FERNANDO NAVAS TALERO | El Nuevo Siglo
Miércoles, 11 de Septiembre de 2013

Eficacia vs. eficiencia

 

Evaluación  del desempeño de los funcionarios se demanda, para que se depure la prestación del servicio de justicia por parte del aparato judicial y corregir así la queja que tiene la sociedad con respecto a esta garantía constitucional: pronta y debida justicia.

Por supuesto que no  riñe con la realidad la opinión generalizada que se tiene en torno de la administración de justicia y sus jueces. Discrepando, claro está, respecto a su rectitud y probidad moral, pues no es cierto que la corrupción haya invadido los estrados judiciales. Negar la lentitud de los procesos sería pretender tapar el Sol con las manos. Sin embargo, esa morosidad crónica y centenaria no es defecto nacional; el aparato judicial de muchos sistemas adolece del mismo mal y, principalmente, porque la tarea del juez no es igual a la del panadero.
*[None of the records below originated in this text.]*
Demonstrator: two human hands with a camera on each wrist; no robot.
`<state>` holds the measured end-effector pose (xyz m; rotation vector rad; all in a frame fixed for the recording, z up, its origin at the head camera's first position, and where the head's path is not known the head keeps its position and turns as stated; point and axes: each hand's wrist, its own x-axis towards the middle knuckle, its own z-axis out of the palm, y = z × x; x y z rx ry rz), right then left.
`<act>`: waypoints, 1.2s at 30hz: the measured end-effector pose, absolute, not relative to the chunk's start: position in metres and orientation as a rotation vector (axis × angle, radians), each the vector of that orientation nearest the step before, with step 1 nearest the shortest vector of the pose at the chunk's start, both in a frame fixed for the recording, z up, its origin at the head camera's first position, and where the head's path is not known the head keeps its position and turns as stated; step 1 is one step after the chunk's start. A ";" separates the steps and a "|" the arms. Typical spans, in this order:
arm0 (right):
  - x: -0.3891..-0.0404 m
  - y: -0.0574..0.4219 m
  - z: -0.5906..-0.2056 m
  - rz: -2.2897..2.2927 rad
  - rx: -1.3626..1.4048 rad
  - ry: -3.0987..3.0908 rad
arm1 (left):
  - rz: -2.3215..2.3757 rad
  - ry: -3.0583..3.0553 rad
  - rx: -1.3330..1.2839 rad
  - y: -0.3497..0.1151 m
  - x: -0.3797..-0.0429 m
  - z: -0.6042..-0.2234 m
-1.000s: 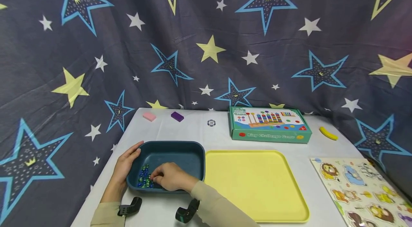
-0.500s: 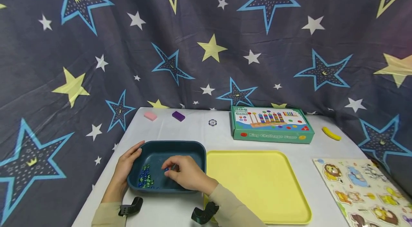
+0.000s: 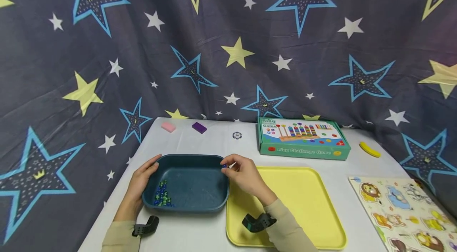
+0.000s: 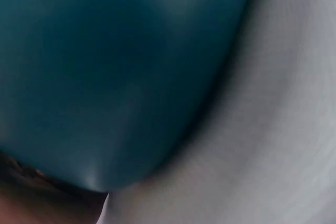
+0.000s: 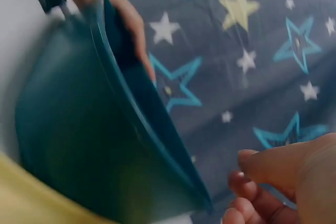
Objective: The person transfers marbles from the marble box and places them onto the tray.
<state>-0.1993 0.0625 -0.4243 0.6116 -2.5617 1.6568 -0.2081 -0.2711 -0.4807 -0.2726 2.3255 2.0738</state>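
Note:
My left hand [image 3: 137, 183] rests against the left end of a dark teal tub [image 3: 185, 208], its extended fingers along the wall and rim. In the left wrist view the tub's outer wall [image 4: 121, 77] fills much of the picture. Small shiny blue and green beads [image 3: 162, 195] lie in a loose heap in the tub's left part. Above the tub's right rim, my right hand [image 3: 248, 176] pinches a small blue bead [image 3: 224, 166] between thumb and fingertips. The right wrist view shows this hand [image 5: 283, 177] beside the tub, with the bead hardly visible.
A yellow tray [image 3: 300, 204] adjoins the tub on the right. Behind stand a green game box [image 3: 303, 151], a poker chip [image 3: 237, 135], a purple block [image 3: 199, 127] and a pink block [image 3: 168, 127]. Far right are a yellow banana-shaped piece [image 3: 369, 149] and an animal puzzle board [image 3: 403, 208].
My right hand has lifted a blue bead from the heap and carried it right, up to the tub's right rim. The left hand has stayed at the tub's left end.

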 end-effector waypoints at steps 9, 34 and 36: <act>-0.226 0.099 -0.462 1.596 0.383 -2.704 | 2.052 2.353 -0.252 -0.272 -0.210 -0.481; -0.229 0.098 -0.489 1.207 0.480 -2.841 | 2.083 2.335 -0.274 -0.272 -0.209 -0.481; -0.229 0.100 -0.485 1.250 0.486 -2.822 | 2.081 2.339 -0.270 -0.272 -0.210 -0.481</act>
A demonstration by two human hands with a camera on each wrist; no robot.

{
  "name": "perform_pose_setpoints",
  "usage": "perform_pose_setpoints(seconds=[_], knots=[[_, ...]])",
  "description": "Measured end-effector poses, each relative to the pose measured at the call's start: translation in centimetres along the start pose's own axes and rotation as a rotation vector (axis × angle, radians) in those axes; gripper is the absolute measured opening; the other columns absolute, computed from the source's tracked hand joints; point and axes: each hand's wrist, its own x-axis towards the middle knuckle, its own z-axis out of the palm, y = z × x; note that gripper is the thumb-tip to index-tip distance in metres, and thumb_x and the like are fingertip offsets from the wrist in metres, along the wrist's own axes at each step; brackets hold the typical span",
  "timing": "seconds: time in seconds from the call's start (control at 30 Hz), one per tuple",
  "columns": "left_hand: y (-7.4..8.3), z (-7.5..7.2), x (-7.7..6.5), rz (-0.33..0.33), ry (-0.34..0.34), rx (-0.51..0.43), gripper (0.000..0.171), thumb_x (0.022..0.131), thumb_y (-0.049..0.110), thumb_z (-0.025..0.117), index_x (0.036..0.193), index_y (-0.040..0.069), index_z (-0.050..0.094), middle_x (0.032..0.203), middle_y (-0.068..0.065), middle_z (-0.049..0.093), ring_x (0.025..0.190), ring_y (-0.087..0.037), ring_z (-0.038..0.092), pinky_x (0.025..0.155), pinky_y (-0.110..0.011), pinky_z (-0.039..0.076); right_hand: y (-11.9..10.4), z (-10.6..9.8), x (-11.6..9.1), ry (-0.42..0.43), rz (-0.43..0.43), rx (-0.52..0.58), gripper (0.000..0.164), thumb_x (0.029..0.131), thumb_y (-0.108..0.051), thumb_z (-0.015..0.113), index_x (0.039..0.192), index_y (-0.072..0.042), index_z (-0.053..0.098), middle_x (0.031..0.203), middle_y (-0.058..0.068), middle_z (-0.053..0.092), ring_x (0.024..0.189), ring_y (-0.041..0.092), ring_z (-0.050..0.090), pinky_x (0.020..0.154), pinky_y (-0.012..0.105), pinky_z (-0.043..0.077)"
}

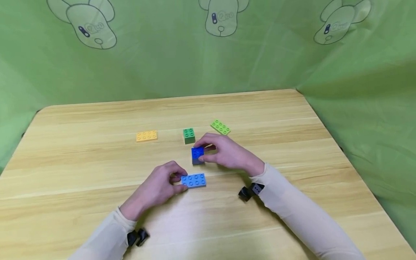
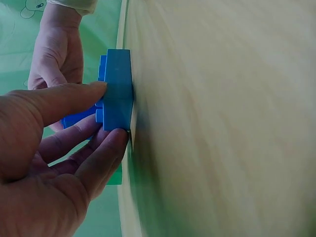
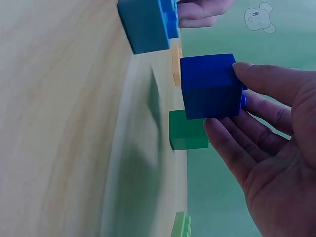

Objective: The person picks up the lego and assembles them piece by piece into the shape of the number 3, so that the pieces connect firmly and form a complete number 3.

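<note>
My left hand pinches a light blue brick, two studs by four, between thumb and fingers at its left end. In the left wrist view this brick is studs up, close to the tabletop; whether it touches is hard to tell. Just beyond it, my right hand pinches a dark blue two-by-two brick from the right. The right wrist view shows the dark blue brick held above the table, its studs partly hidden by fingers. The two blue bricks are apart.
Behind the hands lie a green two-by-two brick, a flat lime-green plate set at an angle, and a flat orange-yellow plate to the left. The wooden table is backed by a green curtain.
</note>
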Motion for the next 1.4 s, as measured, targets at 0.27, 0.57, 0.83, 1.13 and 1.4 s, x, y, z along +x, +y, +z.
perform_pose_setpoints(seconds=[0.27, 0.57, 0.83, 1.13, 1.4], knots=[[-0.1, 0.2, 0.0, 0.013, -0.009, -0.002, 0.029, 0.078, 0.008, 0.083, 0.104, 0.006, 0.071, 0.099, 0.004, 0.062, 0.089, -0.014, 0.062, 0.082, -0.029, 0.055, -0.1, -0.1, -0.7, -0.009, -0.017, -0.009, 0.033, 0.089, -0.016, 0.075, 0.121, -0.012, 0.066, 0.115, -0.006, 0.063, 0.106, 0.010, 0.058, 0.094, 0.031, 0.049], [-0.1, 0.0, 0.0, 0.000, -0.013, 0.004, 0.029, 0.078, 0.009, 0.084, 0.104, 0.008, 0.071, 0.099, 0.005, 0.062, 0.090, -0.014, 0.062, 0.083, -0.030, 0.055, -0.5, -0.2, -1.3, -0.013, -0.082, 0.002, 0.031, 0.089, -0.018, 0.075, 0.119, -0.013, 0.067, 0.114, -0.008, 0.063, 0.105, 0.009, 0.058, 0.092, 0.031, 0.050], [-0.1, -0.3, 0.1, 0.010, -0.012, 0.011, 0.028, 0.079, 0.010, 0.083, 0.104, 0.007, 0.071, 0.100, 0.004, 0.062, 0.089, -0.014, 0.061, 0.082, -0.030, 0.055, -1.5, -0.2, -1.8, -0.035, -0.103, 0.013, 0.029, 0.090, -0.020, 0.075, 0.117, -0.015, 0.067, 0.112, -0.010, 0.062, 0.104, 0.009, 0.057, 0.092, 0.031, 0.050], [-0.1, -0.3, 0.1, 0.022, -0.011, 0.020, 0.027, 0.079, 0.009, 0.083, 0.104, 0.007, 0.071, 0.099, 0.004, 0.061, 0.087, -0.014, 0.060, 0.080, -0.029, 0.054, -1.7, 0.2, -2.4, -0.080, -0.132, 0.091, 0.028, 0.089, -0.015, 0.076, 0.115, -0.012, 0.067, 0.110, -0.007, 0.062, 0.103, 0.010, 0.061, 0.093, 0.031, 0.051], [-0.1, -0.3, 0.1, 0.039, -0.008, 0.021, 0.026, 0.079, 0.008, 0.083, 0.103, 0.006, 0.071, 0.098, 0.003, 0.061, 0.086, -0.014, 0.059, 0.080, -0.030, 0.054, -1.7, 0.8, -2.7, -0.125, -0.120, 0.161, 0.028, 0.087, -0.010, 0.077, 0.113, -0.011, 0.067, 0.109, -0.006, 0.060, 0.104, 0.011, 0.059, 0.093, 0.032, 0.053]])
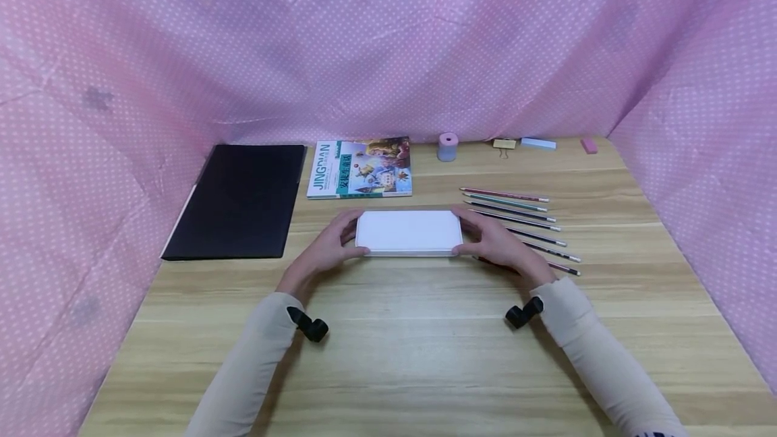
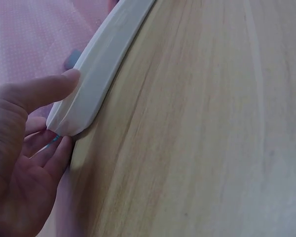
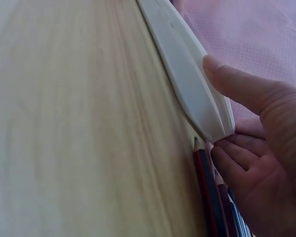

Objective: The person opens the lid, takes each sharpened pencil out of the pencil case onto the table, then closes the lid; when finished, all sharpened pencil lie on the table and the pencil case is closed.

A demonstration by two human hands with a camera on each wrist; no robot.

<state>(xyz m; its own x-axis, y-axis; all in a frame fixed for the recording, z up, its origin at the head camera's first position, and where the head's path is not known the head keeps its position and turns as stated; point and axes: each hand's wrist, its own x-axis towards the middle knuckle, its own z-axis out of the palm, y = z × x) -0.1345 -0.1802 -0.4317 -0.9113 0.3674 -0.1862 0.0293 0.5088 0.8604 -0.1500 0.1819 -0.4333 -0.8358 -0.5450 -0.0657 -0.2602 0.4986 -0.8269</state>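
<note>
A flat white rectangular box [image 1: 409, 231] lies in the middle of the wooden table, its long side facing me. At its left end my left hand [image 1: 328, 245] grips it, thumb at the near edge and fingers around the end. My right hand [image 1: 496, 243] holds the other end the same way. In the left wrist view, the thumb presses the box's pale side [image 2: 101, 71] and the fingertips touch its lower corner. Several pencils [image 1: 516, 216] lie fanned out by my right hand, partly hidden beneath it. One dark striped pencil [image 3: 207, 190] points at the box's corner.
Behind the box lies a picture book [image 1: 370, 170]; a black folder [image 1: 237, 201] is at the left. Along the back stand or lie a pink-and-blue cylinder [image 1: 447, 147], a binder clip [image 1: 504, 145], a light blue block [image 1: 538, 143] and a pink eraser [image 1: 589, 146]. Pink dotted cloth [image 1: 388, 46] encloses the table.
</note>
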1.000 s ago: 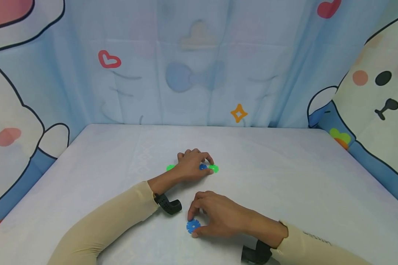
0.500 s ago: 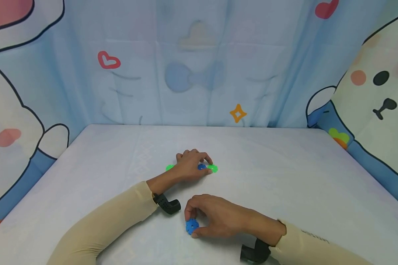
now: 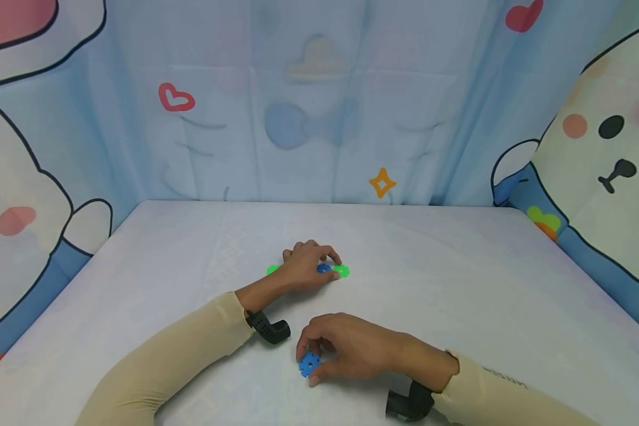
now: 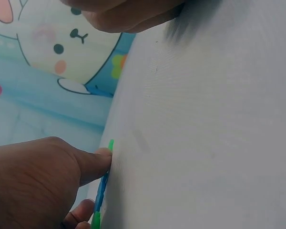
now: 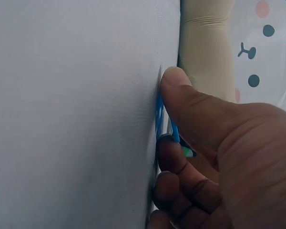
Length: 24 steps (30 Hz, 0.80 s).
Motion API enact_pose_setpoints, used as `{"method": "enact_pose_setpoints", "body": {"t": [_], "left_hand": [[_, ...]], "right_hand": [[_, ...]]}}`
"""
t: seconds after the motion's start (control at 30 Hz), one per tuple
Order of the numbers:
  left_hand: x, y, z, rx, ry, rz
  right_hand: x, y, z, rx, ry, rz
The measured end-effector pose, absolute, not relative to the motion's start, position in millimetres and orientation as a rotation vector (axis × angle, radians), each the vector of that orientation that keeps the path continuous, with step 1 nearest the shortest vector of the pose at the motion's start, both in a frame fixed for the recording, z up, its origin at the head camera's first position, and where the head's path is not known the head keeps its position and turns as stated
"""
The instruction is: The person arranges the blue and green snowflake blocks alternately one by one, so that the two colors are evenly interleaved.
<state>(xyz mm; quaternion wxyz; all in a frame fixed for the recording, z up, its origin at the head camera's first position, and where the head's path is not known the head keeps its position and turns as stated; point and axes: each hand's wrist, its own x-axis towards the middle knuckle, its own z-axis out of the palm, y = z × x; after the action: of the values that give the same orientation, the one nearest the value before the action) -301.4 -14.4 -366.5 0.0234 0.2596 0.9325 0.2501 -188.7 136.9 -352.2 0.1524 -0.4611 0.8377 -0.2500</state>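
In the head view my left hand [image 3: 306,266] reaches over a row of flat notched plastic discs on the table. Its thumb and index finger pinch the row's right end, at a green disc [image 3: 342,271] beside a blue disc [image 3: 324,268]. Another green disc [image 3: 273,269] shows left of the hand; the row's middle is hidden. Nearer the front, my right hand [image 3: 351,346] pinches a blue notched disc [image 3: 310,364] between thumb and index finger, slightly tilted. In the right wrist view two blue edges show by the fingers; whether they are two discs I cannot tell.
A white cloth covers the table [image 3: 431,284]. Behind it hangs a light blue curtain [image 3: 218,148] with cartoon prints. Each wrist carries a black camera mount, such as the left one [image 3: 270,331], which stands close to the right hand.
The blue disc in my right hand has tilted and turned a little between the fingers, and that hand has shifted slightly. My left hand stays in place on the row.
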Motion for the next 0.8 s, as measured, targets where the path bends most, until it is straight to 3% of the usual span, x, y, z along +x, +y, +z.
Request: {"method": "enact_pose_setpoints", "body": {"t": [0.37, 0.8], "left_hand": [[-300.1, -15.4, -366.2, 0.818, 2.887, 0.781], [-301.6, -14.8, -367.9, 0.82, 2.894, 0.782]], "right_hand": [[-191.9, 139.2, -349.0, -1.187, 2.347, -0.777], [-193.0, 139.5, -346.7, -1.366, 2.322, -0.638]]}}
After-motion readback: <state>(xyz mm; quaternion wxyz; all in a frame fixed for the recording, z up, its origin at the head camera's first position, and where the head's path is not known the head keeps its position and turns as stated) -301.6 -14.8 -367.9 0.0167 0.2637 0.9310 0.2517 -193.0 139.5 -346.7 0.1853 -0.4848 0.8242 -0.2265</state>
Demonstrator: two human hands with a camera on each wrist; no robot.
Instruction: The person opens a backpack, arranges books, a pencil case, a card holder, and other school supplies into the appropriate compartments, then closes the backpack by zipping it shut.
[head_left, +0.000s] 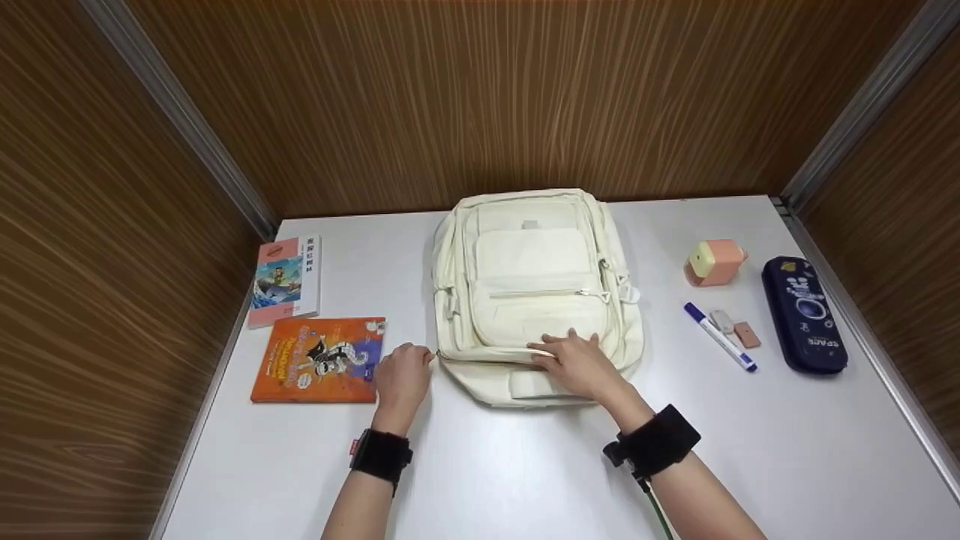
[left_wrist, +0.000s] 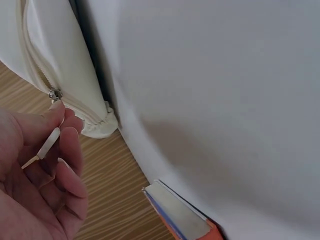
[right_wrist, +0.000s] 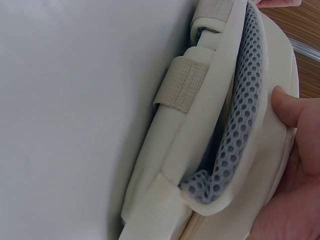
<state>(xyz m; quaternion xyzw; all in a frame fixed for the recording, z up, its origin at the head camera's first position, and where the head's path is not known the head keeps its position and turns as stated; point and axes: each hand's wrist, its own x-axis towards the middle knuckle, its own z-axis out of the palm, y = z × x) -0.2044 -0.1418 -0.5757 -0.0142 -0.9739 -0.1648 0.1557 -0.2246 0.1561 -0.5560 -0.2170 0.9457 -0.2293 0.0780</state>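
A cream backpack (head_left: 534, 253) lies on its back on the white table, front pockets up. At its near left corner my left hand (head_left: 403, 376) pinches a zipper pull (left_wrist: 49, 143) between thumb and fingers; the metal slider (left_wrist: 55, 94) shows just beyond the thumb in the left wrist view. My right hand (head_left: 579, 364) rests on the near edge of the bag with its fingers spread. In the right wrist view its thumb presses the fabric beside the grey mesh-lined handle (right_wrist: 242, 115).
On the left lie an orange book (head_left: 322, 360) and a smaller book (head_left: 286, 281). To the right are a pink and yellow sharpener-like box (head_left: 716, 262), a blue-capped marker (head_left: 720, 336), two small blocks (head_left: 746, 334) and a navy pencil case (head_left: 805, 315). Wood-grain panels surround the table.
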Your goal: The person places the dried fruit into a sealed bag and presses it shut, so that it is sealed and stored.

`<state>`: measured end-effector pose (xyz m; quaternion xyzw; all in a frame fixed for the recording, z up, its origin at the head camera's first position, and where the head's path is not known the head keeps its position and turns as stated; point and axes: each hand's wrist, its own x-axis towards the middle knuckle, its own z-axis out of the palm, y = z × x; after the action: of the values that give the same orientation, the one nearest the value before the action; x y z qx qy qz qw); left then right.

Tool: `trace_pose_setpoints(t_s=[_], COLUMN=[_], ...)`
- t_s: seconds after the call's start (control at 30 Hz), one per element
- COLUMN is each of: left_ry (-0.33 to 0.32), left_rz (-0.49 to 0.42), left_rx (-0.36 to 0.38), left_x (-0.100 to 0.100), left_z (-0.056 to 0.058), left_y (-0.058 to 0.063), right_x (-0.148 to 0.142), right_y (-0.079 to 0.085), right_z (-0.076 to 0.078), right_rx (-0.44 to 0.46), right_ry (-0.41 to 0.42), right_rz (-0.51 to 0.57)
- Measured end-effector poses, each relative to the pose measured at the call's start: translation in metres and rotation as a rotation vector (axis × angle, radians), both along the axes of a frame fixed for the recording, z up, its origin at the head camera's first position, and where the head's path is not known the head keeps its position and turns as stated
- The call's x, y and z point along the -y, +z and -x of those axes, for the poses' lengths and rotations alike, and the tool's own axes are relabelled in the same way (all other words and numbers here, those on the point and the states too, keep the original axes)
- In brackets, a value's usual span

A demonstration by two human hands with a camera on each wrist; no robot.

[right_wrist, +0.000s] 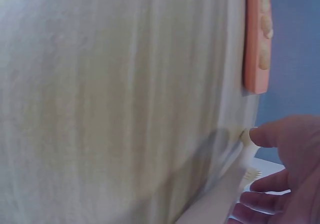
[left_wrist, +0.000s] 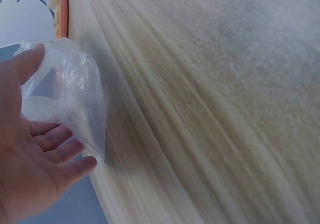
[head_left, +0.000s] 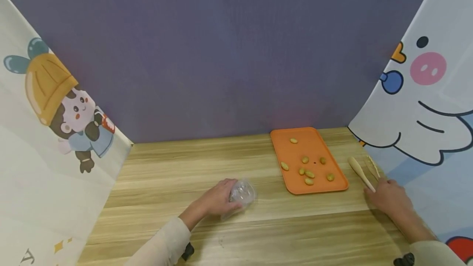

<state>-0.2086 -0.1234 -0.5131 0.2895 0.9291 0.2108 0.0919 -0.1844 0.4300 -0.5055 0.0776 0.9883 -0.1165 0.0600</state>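
Observation:
A crumpled clear plastic bag (head_left: 242, 192) stands on the table left of the tray, and my left hand (head_left: 221, 198) holds it from its left side. In the left wrist view the bag (left_wrist: 75, 88) lies between the thumb and the loosely curved fingers (left_wrist: 55, 139). At the right, my right hand (head_left: 392, 198) grips a pair of pale tongs (head_left: 360, 172) with spread arms, one spoon-like and one toothed. The right wrist view has the thumb (right_wrist: 267, 134) on one arm of the tongs (right_wrist: 212, 204); the fingers' contact with the other is partly hidden.
An orange tray (head_left: 303, 188) lies right of centre, with several small oval yellow-brown pieces (head_left: 309, 174) scattered on it. A purple-grey panel (head_left: 207, 60) rises behind the wood-grain table (head_left: 166, 175). Printed cloth walls (head_left: 22, 167) stand on both sides, the right one close to the tongs.

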Motion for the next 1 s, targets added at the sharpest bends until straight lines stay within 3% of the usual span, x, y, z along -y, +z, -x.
trace_pose_setpoints(t_s=[0.33, 0.73, 1.0], left_ry=[0.035, 0.034, 0.081], left_rz=[-0.044, -0.026, -0.084], left_rx=[0.055, -0.029, -0.009], left_x=[-0.003, -0.008, -0.004], left_z=[0.002, 0.003, 0.003], left_y=[-0.004, -0.003, 0.0], right_x=[-0.01, -0.015, -0.018], right_y=[-0.008, -0.016, -0.015], right_z=[0.0, 0.0, 0.001], right_rx=[0.031, 0.035, 0.003], right_ry=[-0.055, -0.094, -0.107], right_rz=[-0.009, 0.034, 0.082])
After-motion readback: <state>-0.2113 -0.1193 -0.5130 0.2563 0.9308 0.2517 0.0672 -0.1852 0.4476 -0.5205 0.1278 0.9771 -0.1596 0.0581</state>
Si para evaluar la gestión judicial se van a tener en cuenta las cifras, mejor dicho, las estadísticas, la medida resultará mediocre y equivocada. No es mejor el juez que profiere sentencias a la topa tolondra y suma guarismos “satisfactorios” -así, entre comillas- para calificar su producción  al que, de pronto, no suma cantidades de providencias, pero sus decisiones convencen a las partes y resuelven con inteligencia los conflictos emocionales generados por el pleito. En síntesis, convencen, son eficaces.

Para evaluar a los jueces y magistrados debe investigarse acerca de su vocación para ese sagrado servicio. Obviamente que esta averiguación no es fácil, pero resulta indispensable, especialmente si se le  quiere desburocratizar.

No se ha inventado todavía el mejor procedimiento para reclutar a los funcionarios judiciales; muy diversos ensayos se hacen en distintas latitudes y ninguno ha resultado ideal.

Ahora, en Colombia, esperar una justicia eficaz y además eficiente, es improbable,  a sabiendas de que a diario se improvisa legislativamente de manera que los jueces y los abogados se ven obligados a cambiar de rutina permanentemente y por la misma circunstancia cada cual promueve su propia doctrina y jurisprudencia, diferencias conceptuales que deben depurarse con el curso del tiempo, mientras los pleitos se detienen a la espera de que se produzca el consenso en las altas cortes.

Los sistemas procesales deben ser conservadores. Finalmente todos apuntan a garantizar el debido proceso, pero lo más importante es que se vulgaricen,  a tal grado que para nadie sea un secreto la ritualidad, este conocimiento hace que la diligencia discurra sin tropiezos, pues todos los interesados saben cuál es la etapa y el fin del recorrido en la trama judicial. Igualmente es preferible el juez con vocación al docto e ilustrado que hace de los juicios academia, muchas veces más por el interés de una de las partes que por el sentido estético  de la justicia. No se puede olvidar, por último, que el derecho es la ciencia de la incertidumbre y por ello se requieren hombres sabios -intuitivos- y no diestros en el arte del espectáculo.